Yossef, en un sens, ajouta une pierre dans la fondation du Klal Israël. Il vécut, contrairement à ses frères, seul dans un environnement étranger, sujet à de fortes tentations. Grâce à sa capacité à surmonter ces épreuves et à garder son identité juive, il insuffla chez tous les futurs Juifs la force d’affronter les difficultés des divers exils et les tentations de s’assimiler aux autres peuples. Yossef affina le rôle de Yaakov.
On comprend à présent pourquoi la mort de Yossef est mentionnée à la fin du Séfer Béréchit et au début du Séfer Chémot. Le Ramban écrit que Béréchit correspond au Livre des Patriarches tandis que Chémot est le Livre des « enfants »[5]. Yossef remplit les deux rôles à la fois. On peut aussi expliquer pourquoi il représente deux tribus. Il fit plus que le travail d’un seul Chévet ; non seulement il réussit à rester fort personnellement, mais il parvint à élever des enfants en Égypte, qui garderont la tradition de leurs Pères.
On trouve plusieurs éléments dans le comportement de Yossef qui prouvent son attachement incroyable à Hachem. Après avoir été emprisonné durant douze ans, il eut l’opportunité inespérée d’être libéré. S’il réussissait à apaiser Pharaon, il pouvait prendre un nouveau départ. Il savait que le roi d’Égypte ne croyait pas en D.ieu (il se prenait lui-même pour un dieu) et que son arrogance était inégalée. Pourtant Yossef n’hésita pas à attribuer ses talents à Hachem.[6]
C’est une leçon remarquable quant à la façon dont nous devons agir dans un environnement étranger, voire hostile – il s’agit d’une épreuve que toutes les générations durent affronter à travers les exils. Certains tentent de cacher leur judaïsme, de camoufler les différences entre les non-juifs et eux. Malheureusement, l’histoire a prouvé que cette attitude menait généralement vers une vague d’assimilation. Quand on retire les barrières qui nous séparent des non-juifs, on ouvre une porte à l’affadissement du Judaïsme, à la perte de notre identité. La confiance en soi de Yossef qui affirma ses croyances est une clé (pour lui ainsi que pour les générations futures) de la réussite, elle permet d’éviter l’assimilation dans la Galout.

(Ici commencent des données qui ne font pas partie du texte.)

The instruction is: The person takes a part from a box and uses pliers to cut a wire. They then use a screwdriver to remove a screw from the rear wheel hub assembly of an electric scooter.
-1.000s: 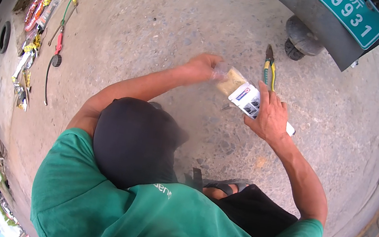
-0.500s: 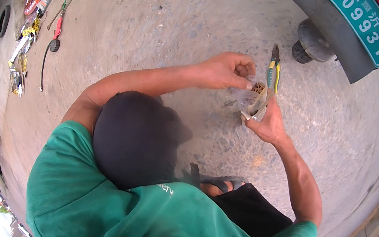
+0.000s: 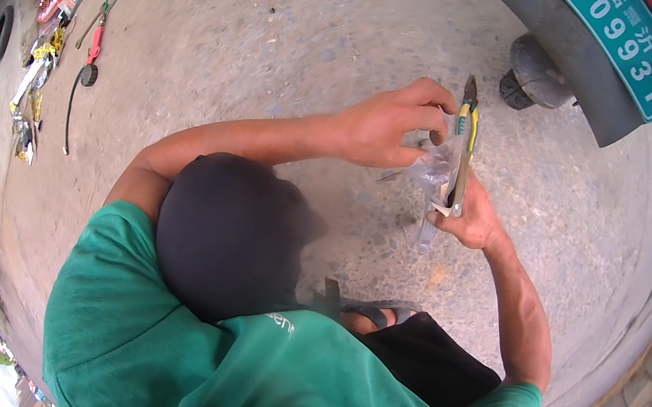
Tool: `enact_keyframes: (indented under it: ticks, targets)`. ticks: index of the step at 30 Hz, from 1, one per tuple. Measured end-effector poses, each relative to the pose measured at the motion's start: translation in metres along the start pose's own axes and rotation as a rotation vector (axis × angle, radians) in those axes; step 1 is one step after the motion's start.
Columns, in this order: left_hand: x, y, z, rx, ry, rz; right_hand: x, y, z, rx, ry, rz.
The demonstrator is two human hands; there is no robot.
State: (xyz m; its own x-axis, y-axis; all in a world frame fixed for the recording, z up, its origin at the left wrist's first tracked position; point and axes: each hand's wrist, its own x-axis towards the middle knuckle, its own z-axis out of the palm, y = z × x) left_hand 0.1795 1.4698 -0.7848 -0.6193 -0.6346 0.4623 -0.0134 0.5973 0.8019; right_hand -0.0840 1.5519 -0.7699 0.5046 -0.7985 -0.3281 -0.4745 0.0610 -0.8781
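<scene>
My right hand [image 3: 475,215] is closed on a small narrow package [image 3: 454,191], pale and stiff-looking, with its thumb along the lower end. Crumpled clear plastic [image 3: 434,169] bulges from the package's left side. Over that plastic, my left hand [image 3: 398,125] is bent with thumb and fingers apart; the thumb lies against or very near the plastic. What the package holds is hidden from this angle. Just beyond the package, pliers [image 3: 468,111] with green and yellow handles lie on the ground, partly covered by the package.
A vehicle's dark rear fender [image 3: 572,51] with a green plate overhangs at the upper right, a wheel [image 3: 516,89] beneath it. An air hose with a red inflator handle [image 3: 95,43], packaging litter [image 3: 41,65] and a tyre [image 3: 2,33] lie left. My dark-clad knee [image 3: 231,240] stands close.
My left fingers have spread and lifted from their curled pinch at the plastic. The package has turned more upright, so the brown clustered contents seen before are out of sight.
</scene>
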Motion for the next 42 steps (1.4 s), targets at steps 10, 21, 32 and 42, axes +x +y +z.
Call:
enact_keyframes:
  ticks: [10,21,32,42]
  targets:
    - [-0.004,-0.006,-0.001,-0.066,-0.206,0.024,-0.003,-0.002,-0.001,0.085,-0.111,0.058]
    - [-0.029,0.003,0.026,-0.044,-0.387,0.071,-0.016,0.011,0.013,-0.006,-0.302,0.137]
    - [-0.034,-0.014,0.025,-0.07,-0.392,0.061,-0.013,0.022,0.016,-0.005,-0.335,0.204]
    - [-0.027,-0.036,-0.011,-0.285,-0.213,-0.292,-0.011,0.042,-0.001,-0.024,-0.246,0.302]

Après avoir été promu vice-roi, Yossef eut deux fils. Il nomma le second Ephraïm « Car mon D.ieu me rendit prospère dans la terre de ma souffrance. »[7] Rav Moché Sternbuch note qu’il appela l’Égypte « terre de ma souffrance » bien qu’il y était gouverneur. Il admit son succès et remercia pour sa prospérité, mais refusa de se sentir à l’aise dans ce pays, malgré sa gloire.[8] C’est un autre élément démontrant le fort attachement de Yossef aux valeurs de la Torah en dépit des mauvaises influences. On a souvent constaté, à travers l’histoire, que lorsqu’un Juif se sent à l’aise en exil, il s’assimile bien plus facilement au peuple dans lequel il vit. Ce fut le cas en Allemagne, quand les premiers Juifs réformés appelèrent Berlin, « la nouvelle Jérusalem ». Ce fut également le cas en Amérique que de nombreux Juifs considérèrent comme la terre de toutes les opportunités.
Yossef montra l’exemple du Juif qui garde ses valeurs et son identité. Il inculqua ainsi à son peuple la capacité de suivre sa voie et de refuser l’assimilation. Le fait que la Paracha de Mikets jouxte la fête de ’Hanouka n’est pas une coïncidence. Le lien est évident ; l’exil grec fut le premier qui menaça la pérennité du peuple juif en souhaitant l’assimiler. Malheureusement, un grand nombre de Juifs ne prirent pas leçon de Yossef et effacèrent volontiers les vestiges de leur judaïsme ! Mais les ’Hachmonaïm et d’autres Juifs courageux résistèrent à la tentation du mode de vie grec et risquèrent leur vie pour préserver leur identité juive.
La force de Yossef en Égypte ainsi que la victoire spirituelle du temps de l’exil grec peuvent encore nous guider et nous donner la force de surmonter les challenges de la Galout actuelle.
[1] Pa’had Its’hak, Pessa’h, Maamar 49.
[2] Béréchit, 50:26.
[3] Chémot, 1:6.
[4] La Guémara dans Brakhot 16b affirme qu’il n’y eut que trois patriarches. Yossef n’en fait donc pas partie, amis il représente la transition entre les Avot et les Chévatim.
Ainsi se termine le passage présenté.